Golden agrees that using the right mango is important.
“We concentrate on delivering a product that will work for those processors servicing the fresh-cut segment,” he said.
McKenna believes that retailers that currently aren’t fully into the mango market have the greatest room for growth.
“The opportunities are huge, especially for retailers that have not yet embraced mangoes. They simply need to add fresh-cut mangoes and mixed packs with mangoes to their fresh-cut offerings to see these sales increases,” she said.
“I think we have a lot further to grow if we can get the foodservice more on board,” Golden said.
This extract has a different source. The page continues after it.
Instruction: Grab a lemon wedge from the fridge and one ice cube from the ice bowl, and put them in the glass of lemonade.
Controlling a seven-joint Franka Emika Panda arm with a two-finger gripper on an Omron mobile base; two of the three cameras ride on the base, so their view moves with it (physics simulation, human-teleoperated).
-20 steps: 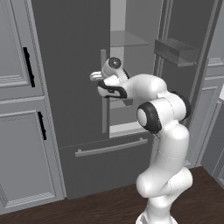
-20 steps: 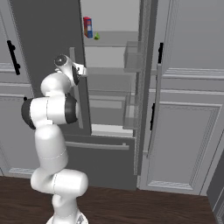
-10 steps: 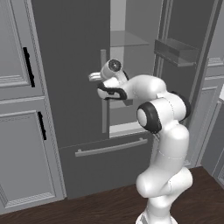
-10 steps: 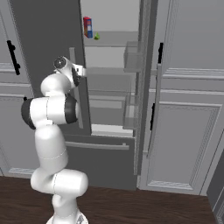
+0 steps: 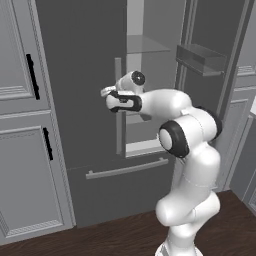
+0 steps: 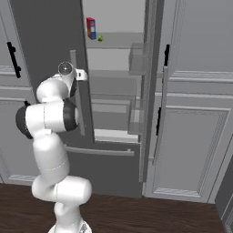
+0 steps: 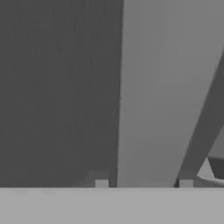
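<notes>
The dark grey fridge (image 5: 80, 60) has its right door swung wide and its left door (image 6: 45, 36) ajar. On an upper shelf inside lies the tiny yellow-green lemon wedge (image 6: 100, 38), beside a red and yellow carton (image 6: 91, 28). My gripper (image 5: 106, 93) is at the left door's long bar handle (image 5: 118, 125). In the hand view the handle (image 7: 148, 109) runs up between the two fingertips (image 7: 101, 183) of the gripper (image 7: 143, 183), which stand wide apart on either side of it. The gripper (image 6: 82, 73) also shows from the right base. The ice bowl and the glass of lemonade are out of view.
The open right door carries bins (image 5: 200, 57) (image 6: 136, 59) that jut toward me. Below is the fridge drawer with its bar handle (image 5: 125, 169). Light grey panelled cabinets flank the fridge at left (image 5: 20, 125) and right (image 6: 195, 113). The floor is dark wood (image 6: 159, 214).
The arm has shifted only slightly at the handle. The doors and the things on the shelf stand as before.
</notes>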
He said the foodservice arena still has a lot of room to grow.
“Most of the product that’s processed is going into little plastic containers sold on retail shelves but if we can get more mango into recipes and have those packs delivered to chefs for use in restaurants, that would be huge,” Golden said.
Others agree that fresh-cut mango options in restaurants would translate to even more growth at the retail level.
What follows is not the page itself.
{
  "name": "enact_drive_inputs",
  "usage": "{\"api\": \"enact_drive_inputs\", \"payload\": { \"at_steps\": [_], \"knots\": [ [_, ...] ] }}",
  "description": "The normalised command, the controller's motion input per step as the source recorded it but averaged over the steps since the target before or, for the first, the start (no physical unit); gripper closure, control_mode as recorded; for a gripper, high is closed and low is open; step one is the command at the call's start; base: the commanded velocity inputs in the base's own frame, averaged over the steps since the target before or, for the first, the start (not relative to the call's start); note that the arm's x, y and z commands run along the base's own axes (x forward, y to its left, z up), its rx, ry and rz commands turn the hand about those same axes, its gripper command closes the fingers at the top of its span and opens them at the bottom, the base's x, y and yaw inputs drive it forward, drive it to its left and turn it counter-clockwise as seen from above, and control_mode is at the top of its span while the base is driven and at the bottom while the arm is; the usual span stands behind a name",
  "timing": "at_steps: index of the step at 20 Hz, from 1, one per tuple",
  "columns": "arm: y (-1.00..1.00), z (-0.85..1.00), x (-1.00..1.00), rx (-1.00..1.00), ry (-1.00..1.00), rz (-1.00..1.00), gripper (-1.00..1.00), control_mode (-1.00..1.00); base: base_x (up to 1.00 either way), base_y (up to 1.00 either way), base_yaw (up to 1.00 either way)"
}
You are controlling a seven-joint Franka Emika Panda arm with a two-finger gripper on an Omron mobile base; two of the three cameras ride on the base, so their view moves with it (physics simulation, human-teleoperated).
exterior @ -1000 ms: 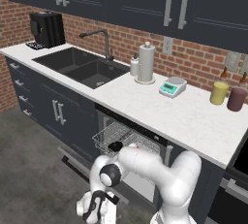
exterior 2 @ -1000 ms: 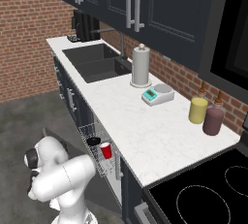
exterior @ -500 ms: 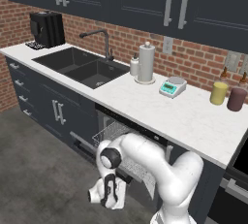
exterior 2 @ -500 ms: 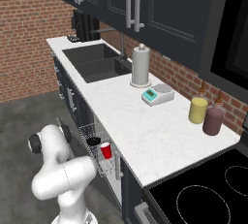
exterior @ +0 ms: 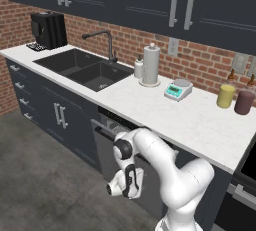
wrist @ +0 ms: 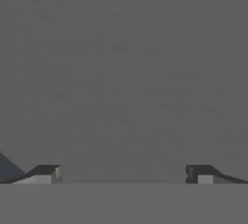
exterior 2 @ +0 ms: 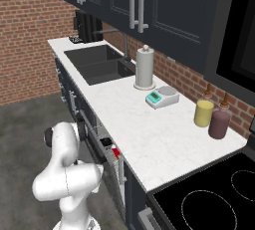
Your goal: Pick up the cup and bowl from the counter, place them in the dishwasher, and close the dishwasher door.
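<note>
One stiff, hinged dishwasher door (exterior: 120, 162) at 12 o'clock; my gripper (wrist: 124, 173) is spread wide, empty; push near its top bar.

One desk (exterior: 165, 117) runs along the brick wall. On it stand one paper towel roll (exterior: 151, 65), one small white canister (exterior: 138, 68) beside the roll, one kitchen scale (exterior: 177, 90), one yellow cylinder (exterior: 225, 96) and one maroon cylinder (exterior: 244, 102). One coffee machine (exterior: 48, 30) sits at the far end. One sink (exterior: 84, 67) is set into the desk, with two basins and one faucet (exterior: 102, 38). One dishwasher (exterior: 117, 147) sits below, its door (exterior: 105, 155) almost upright. In the right base view one red cup (exterior 2: 115, 152) and one black bowl (exterior 2: 105, 141) show in its rack. One stove top (exterior 2: 209, 201) shows two burner rings. One robot arm carries one tool (exterior: 124, 187) with two fingertips (wrist: 46, 173).
</note>
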Motion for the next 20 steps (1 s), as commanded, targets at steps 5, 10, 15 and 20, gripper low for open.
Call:
{"api": "enact_drive_inputs", "payload": {
  "at_steps": [5,10,15,20],
  "knots": [
    [-0.84,-0.37,1.00,-0.14,0.00,0.00,-1.00,-1.00,0.00,0.00,0.00],
    [-0.85,-0.48,1.00,-0.14,0.00,0.00,-1.00,-1.00,0.00,0.00,0.00],
    [-0.24,-0.23,0.78,-0.07,-0.01,-0.01,-1.00,-1.00,0.00,0.00,0.00],
    [0.00,0.34,-0.21,0.01,-0.02,0.00,-1.00,-1.00,0.00,0.00,0.00]
  ]
}}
McKenna sees foodservice as a gateway to consumers who are unsure about trying a mango from a grocery store.
“Some U.S. consumers have still never had a mango and foodservice gives them an opportunity to try a mango, and we hope, inspire them to buy one at retail,” she said.
In addition, mango recipes in restaurants can help consumers be more creative with how they use mangoes at home.
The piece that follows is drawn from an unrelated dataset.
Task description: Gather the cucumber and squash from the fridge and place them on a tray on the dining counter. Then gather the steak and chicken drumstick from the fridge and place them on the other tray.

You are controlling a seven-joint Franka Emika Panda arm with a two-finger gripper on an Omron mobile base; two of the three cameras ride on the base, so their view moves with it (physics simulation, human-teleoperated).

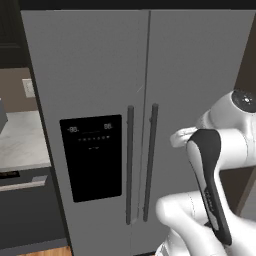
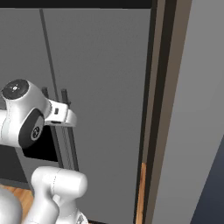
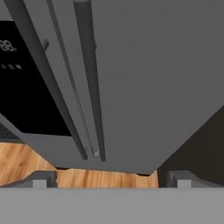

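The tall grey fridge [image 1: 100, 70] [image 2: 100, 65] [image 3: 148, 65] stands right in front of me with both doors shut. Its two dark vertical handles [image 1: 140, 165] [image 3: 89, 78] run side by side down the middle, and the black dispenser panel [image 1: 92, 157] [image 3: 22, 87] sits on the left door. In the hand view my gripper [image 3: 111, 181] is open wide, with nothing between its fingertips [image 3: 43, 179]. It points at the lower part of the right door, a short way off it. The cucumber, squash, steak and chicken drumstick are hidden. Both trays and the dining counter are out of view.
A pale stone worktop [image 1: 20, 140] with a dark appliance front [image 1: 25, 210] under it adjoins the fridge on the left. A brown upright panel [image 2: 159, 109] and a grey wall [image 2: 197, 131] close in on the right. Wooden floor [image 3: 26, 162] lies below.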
“Consumers are continuously inspired by what they eat at restaurants. We work with restaurants across the country to add fresh mangoes to their menu to get mangoes in front of consumers as often as possible,” McKenna said.
Barthel agrees that new uses for mangoes in fresh-cut and foodservice applications will help the category.
“We’re seeing a wider use of mangoes in recipes and more ways that consumers can buy mangoes. Processed mangoes and value-added fruit are all a part of that,” she said.